In 1999, Quinn did not play in a game as the third-string quarterback behind Aikman and Garrett.

In 2000, Garrett signed as a free agent with the New York Giants and quarterback Paul Justin was signed by Dallas to compete for the backup spot on April 7. On May 5, 2000, he was released when the team chose to sign undrafted free agent Clint Stoerner to compete for a backup position.

===Miami Dolphins===
On May 23, 2000, Quinn signed with the Miami Dolphins, reuniting with Gailey who was the offensive coordinator. He was named the third-string quarterback over Jim Druckenmiller at the end of the preseason. On November 6, Quinn threw a touchdown pass to Deon Dyer but was waived by the Dolphins on November 10, only to be re-signed four days later. In the 2001 preseason, Quinn sprained a joint in his shoulder and was waived/injured. He was released from injured reserve with an injury settlement on September 6.

===Houston Texans===
The Houston Texans, the newest franchise in the NFL, signed Quinn to a reserve/future contract on December 30, 2001. Following the 2002 NFL draft in which the Texans drafted quarterback David Carr with their first ever pick, Quinn became the backup. Quinn and Tony Banks ended up winning the backup jobs to Carr over Kent Graham and Ben Sankey. Banks was second-string with Quinn being the third-string quarterback. The Texans waived Quinn during final cuts on August 25, 2003. He was the final member of the Texans first signings still on the team. He was re-signed to the practice squad on November 17 after David Carr suffered a sprained right shoulder.
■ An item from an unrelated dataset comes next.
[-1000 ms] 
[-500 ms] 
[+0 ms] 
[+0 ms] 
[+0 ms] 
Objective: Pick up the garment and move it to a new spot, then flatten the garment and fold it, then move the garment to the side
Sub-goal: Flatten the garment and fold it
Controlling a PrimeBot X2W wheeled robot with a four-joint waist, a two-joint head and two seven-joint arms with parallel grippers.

However, when Banks also became injured, Quinn was signed from the practice squad to back up the now healthy Carr and rookie Dave Ragone.

===Denver Broncos===
The Denver Broncos signed Quinn as an unrestricted free agent in March 2004. At the end of training camp, Quinn was released by the Broncos.

===Pittsburgh Steelers (second stint)===
Quinn was re-signed by the Steelers on September 22 and assigned to their practice squad. He was released from the practice squad on November 10.

===Montreal Alouettes===
On August 29, 2005, Quinn was signed to the practice roster of the Montreal Alouettes in the Canadian Football League.

===Winnipeg Blue Bombers===
On March 22, 2006, the Winnipeg Blue Bombers signed Quinn, joining quarterbacks Tee Martin, Russ Michna and Kevin Glenn on Winnipeg's roster. In his CFL preseason debut against the Alouettes on June 2, Quinn threw a 24-yard touchdown pass to Quentin McCord however the Blue Bombers lost 25-24. After making the team out of training camp, Quinn injured his sternum and shoulder which caused him to miss three weeks. In his first week back with Winnipeg, Quinn was forced into the starting role after Glenn suffered a knee injury. However, a string of poor performances which included an interception in the end zone while Winnipeg was in field goal position led to his release on August 28.

==Personal life==
Currently, Quinn and his wife, Jennifer, live in Houston, Texas. At Stephen F. Austin State University, he majored in accounting.